(TASK REQUIREMENTS):
Here are some records; copy every line that holds the word "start".

------ GIVEN RECORDS ------

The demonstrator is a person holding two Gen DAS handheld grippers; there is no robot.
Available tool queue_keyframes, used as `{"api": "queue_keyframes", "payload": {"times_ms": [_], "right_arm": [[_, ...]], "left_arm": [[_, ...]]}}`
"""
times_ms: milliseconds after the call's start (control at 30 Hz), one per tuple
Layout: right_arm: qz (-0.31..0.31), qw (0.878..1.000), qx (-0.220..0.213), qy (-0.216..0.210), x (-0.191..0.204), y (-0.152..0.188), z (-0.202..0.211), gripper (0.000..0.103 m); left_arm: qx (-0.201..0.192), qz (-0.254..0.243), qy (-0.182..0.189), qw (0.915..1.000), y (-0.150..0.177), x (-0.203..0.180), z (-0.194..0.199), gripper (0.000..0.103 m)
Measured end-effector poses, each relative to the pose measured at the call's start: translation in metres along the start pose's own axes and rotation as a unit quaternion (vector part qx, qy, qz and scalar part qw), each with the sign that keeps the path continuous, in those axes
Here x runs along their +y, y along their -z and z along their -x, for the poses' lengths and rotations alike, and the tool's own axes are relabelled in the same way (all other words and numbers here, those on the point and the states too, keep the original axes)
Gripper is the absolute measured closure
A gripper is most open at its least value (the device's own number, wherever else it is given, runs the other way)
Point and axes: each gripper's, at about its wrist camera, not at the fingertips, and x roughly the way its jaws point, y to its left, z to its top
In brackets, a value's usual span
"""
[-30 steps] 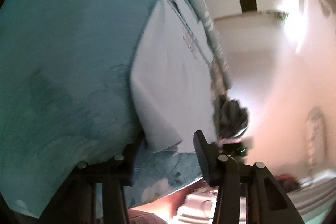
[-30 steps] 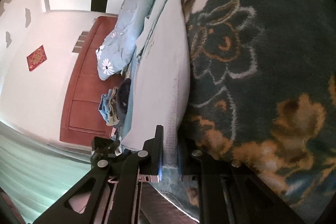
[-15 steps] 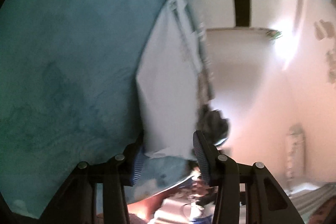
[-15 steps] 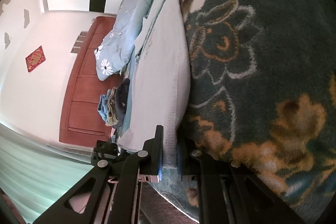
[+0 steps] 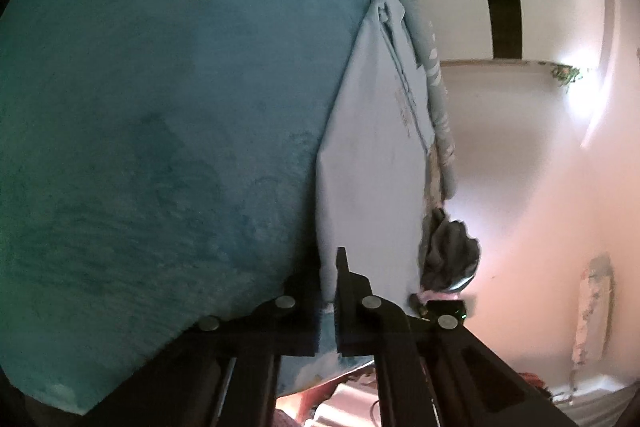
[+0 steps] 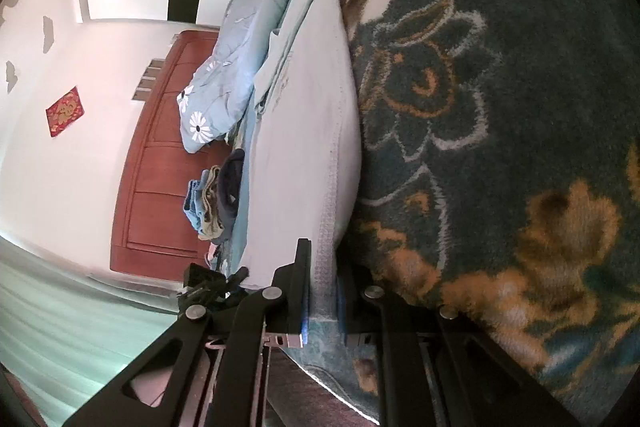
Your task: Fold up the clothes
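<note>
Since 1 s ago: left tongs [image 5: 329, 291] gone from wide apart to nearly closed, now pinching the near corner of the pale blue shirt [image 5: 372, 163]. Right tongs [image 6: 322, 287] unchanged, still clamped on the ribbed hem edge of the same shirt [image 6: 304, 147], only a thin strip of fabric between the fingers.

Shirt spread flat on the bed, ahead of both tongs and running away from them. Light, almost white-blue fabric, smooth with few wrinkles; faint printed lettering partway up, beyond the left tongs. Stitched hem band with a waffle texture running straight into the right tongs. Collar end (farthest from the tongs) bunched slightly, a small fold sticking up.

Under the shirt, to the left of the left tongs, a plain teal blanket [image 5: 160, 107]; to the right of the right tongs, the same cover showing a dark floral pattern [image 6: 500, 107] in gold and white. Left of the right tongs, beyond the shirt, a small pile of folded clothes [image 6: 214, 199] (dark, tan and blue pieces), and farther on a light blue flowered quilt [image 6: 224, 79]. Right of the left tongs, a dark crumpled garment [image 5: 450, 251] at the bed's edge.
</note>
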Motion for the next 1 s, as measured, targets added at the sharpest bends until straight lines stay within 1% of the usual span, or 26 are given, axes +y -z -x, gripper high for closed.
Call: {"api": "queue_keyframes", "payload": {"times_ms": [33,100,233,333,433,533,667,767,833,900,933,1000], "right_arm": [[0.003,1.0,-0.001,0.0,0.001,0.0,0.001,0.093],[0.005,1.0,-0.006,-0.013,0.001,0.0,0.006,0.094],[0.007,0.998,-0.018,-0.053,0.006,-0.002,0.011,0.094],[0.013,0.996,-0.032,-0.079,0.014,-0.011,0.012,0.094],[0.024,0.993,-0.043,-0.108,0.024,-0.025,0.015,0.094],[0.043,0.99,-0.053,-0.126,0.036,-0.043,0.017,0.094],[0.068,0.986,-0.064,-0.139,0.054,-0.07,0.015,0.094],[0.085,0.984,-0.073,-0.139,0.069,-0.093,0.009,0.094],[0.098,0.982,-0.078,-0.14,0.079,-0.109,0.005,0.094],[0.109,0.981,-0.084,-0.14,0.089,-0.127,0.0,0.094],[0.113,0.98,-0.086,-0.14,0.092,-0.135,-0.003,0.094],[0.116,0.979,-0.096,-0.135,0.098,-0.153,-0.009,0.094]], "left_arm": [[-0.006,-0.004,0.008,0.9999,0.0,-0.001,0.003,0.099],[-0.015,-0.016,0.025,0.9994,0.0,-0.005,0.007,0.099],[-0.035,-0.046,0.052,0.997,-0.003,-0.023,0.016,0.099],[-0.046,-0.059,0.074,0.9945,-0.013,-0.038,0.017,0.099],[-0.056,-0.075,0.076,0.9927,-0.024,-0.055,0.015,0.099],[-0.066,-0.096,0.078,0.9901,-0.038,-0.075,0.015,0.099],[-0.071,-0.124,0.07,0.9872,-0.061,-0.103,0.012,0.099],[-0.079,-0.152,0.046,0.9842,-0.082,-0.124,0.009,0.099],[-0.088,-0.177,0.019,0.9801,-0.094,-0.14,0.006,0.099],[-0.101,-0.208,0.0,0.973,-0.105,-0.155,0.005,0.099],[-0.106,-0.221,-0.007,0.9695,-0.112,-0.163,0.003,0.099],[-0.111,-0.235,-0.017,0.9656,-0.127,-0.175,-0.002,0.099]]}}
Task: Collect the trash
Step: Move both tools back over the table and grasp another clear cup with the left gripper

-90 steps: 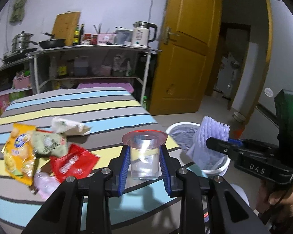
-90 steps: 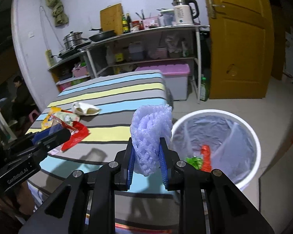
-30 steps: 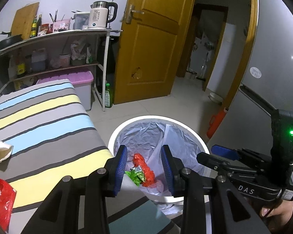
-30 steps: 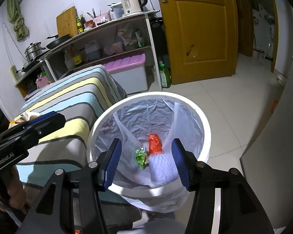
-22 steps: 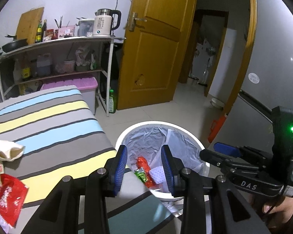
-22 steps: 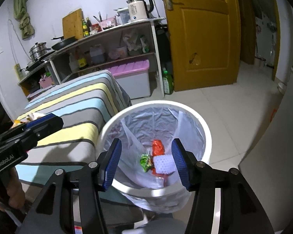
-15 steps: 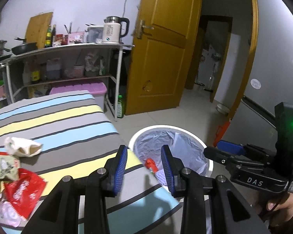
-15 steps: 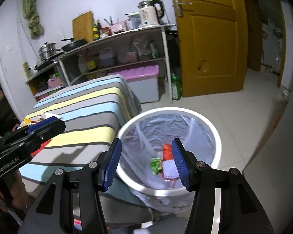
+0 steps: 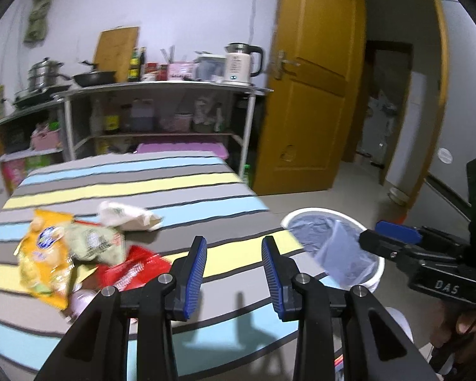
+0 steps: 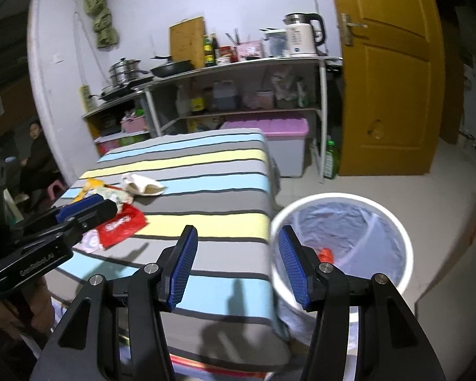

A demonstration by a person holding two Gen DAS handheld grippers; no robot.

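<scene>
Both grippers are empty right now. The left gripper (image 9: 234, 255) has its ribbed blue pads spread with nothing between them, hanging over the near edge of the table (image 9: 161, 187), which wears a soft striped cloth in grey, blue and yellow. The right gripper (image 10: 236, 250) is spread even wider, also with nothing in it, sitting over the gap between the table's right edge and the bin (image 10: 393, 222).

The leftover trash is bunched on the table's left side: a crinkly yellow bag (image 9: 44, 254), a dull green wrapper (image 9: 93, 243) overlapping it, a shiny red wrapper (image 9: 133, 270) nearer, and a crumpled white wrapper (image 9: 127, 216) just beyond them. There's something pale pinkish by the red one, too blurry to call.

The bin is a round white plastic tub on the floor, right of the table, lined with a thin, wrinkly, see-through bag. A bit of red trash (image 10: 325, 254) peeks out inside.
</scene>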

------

(REPLY TO THE EXERCISE):
times_ms: milliseconds after the call's start (control at 30 Hz), one per tuple
Measured end-effector poses, each relative to the pose measured at the call's start: translation in metres along the start pose's own axes and rotation as a unit quaternion (vector part qx, qy, qz and scalar part qw), each with the sign that keeps the path continuous, in those axes

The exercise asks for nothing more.